From the UK’s Telegraph, my favorite detail:
Mr Quinnell, a world-renowned pin-hole camera artist, of Falmouth, Cornwall, said the photograph took on a personal resonance after his father passed away on April 13 – halfway through the exposure. He says the picture allows him to pinpoint the exact location of the sun in the sky at the moment his father passed away.
A longer exposure is currently in the works, courtesy a San Francisco artist named Jonathan Keats: a 100-year exposure of a hotel room. (More about that here.)
Looks great, it goes to show that you don’t need thousands of dollars of gear to capture an amazing image!
posted by Alan Parekh on 1-13-2009 at 9:42 am
The fact that the shot was taken through a soda can is amazing. Well done to the guy just for coming up with the idea of the shot in the first place!
posted by Cannonball Jones on 1-13-2009 at 10:02 am
Great image and concept. I’d love to see how he calculated the exposure time.
As for the homemade device… my guess is the author really intended to say it was ‘crude’ rather than rude ;)
Cheers.
posted by Jim on 1-13-2009 at 11:13 am
Interesting that one of the track is fairly tight, while the other, on the right, if quite spread out. I wonder which end is west?
posted by Michael David on 1-13-2009 at 4:24 pm
The arcs look more as though they’re coming at you than necesarily going upward if you look at it the right way. This was a great post. Thanks!
recaptcha: obvious ly
Serious ly.
posted by nikki on 1-13-2009 at 6:30 pm
in the northern hemisphere, the sun is towards the south of the zenith. so, i think in the picture we are facing south, and thus west is to the right.
also, i’m thinking the photo must be distorted quite a bit to get such a wide shot – the negative lined on the inside of the curved can would in effect create a wide angle shot.
great idea!
posted by Dennis on 1-13-2009 at 7:54 pm
@ Michael David – Considering you have to be looking south to see the sun through the whole arc in the Northern Hemisphere the West is on the right side of the picture (…unless I’m completely wrong in which case I’ll be corrected shortly)
posted by rfl717 on 1-13-2009 at 10:17 pm
“Rude” is used correctly here; one of its definitions is “crude.”
Amazing photo.
posted by annejumps on 1-14-2009 at 2:08 pm
I don’t get how it wasn’t over exposed… someone please explain!!

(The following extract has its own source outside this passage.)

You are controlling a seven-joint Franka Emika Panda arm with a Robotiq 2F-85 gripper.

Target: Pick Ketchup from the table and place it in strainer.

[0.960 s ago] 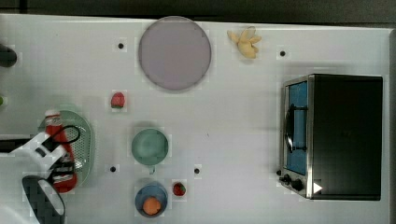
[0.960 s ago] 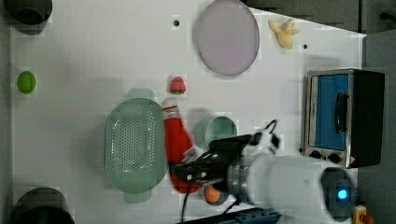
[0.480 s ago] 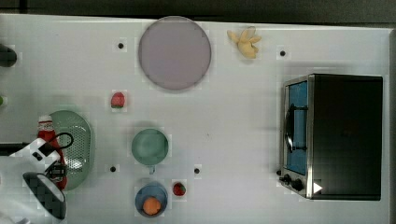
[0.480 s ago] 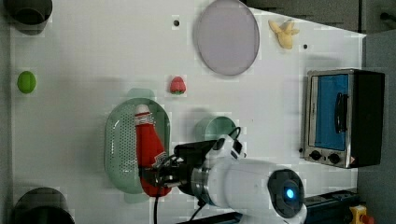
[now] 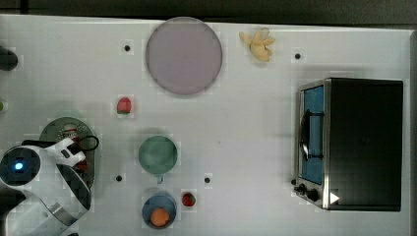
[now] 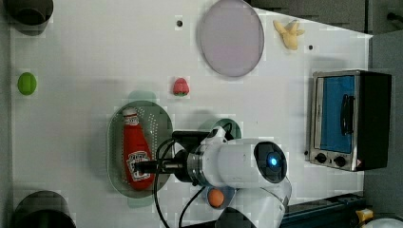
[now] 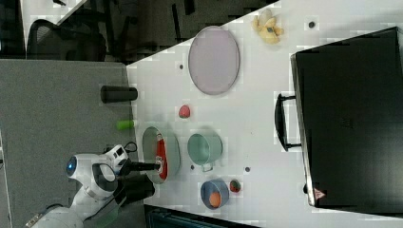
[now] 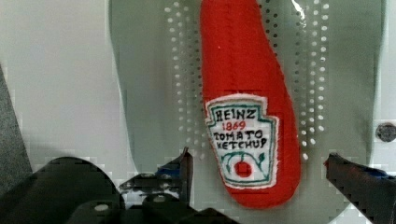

posted by jacqueline on 2-13-2009 at 11:24 am
Bristol ftw! :D
posted by Hal on 2-21-2009 at 3:19 pm
It was just the other day I was talking to someone about the virtues of pin hole cameras. That photographer must have had the patience of a saint. beautiful!!!!!!!!!
posted by chris on 2-28-2009 at 5:07 pm
@ jacqueline
There are three things that normally affect the exposure of an image:
1. The aperture.
2. The shutter speed.
3. The film speed.
If you increase one, you will have to decrease one of the others or you will have an over-exposed photo.
In general, things are roughly halved or doubled each time they are decreased or increased. 1/60th of a second becomes 1/125th of a second or 1/30th of a second. ISO 100, ISO 200 and ISO 400 are the most common film speeds although digital cameras often have settings of ISO 800 and ISO 1600. As for the aperture, each stop is spaced so that the area that is open to let light into the lens is doubled as you go up.
In this case, we know the shutter speed was six months and the aperture was very small (a pinhole) but I suspect that just using a pinhole-sized aperture wouldn’t be enough to balance the extremely long exposure time.
He may have used a slower film but I have no idea how slow films can go and if that could ever be enough to add up to six months.
My guess is that he further reduced the amount of light reaching the film by placing a dark filter in front of the film that blocked some of the light. This would have taken a lot of trial-and-error, probably taking exposures of several days at a time and viewing the results until he figured out how much filtering he would need for a six month exposure.
posted by David Keech on 3-30-2009 at 9:18 am
This picture brings out the brilliance in photography. It’s beyond looking for something pleasing to the eye, and how creative one can get with a camera.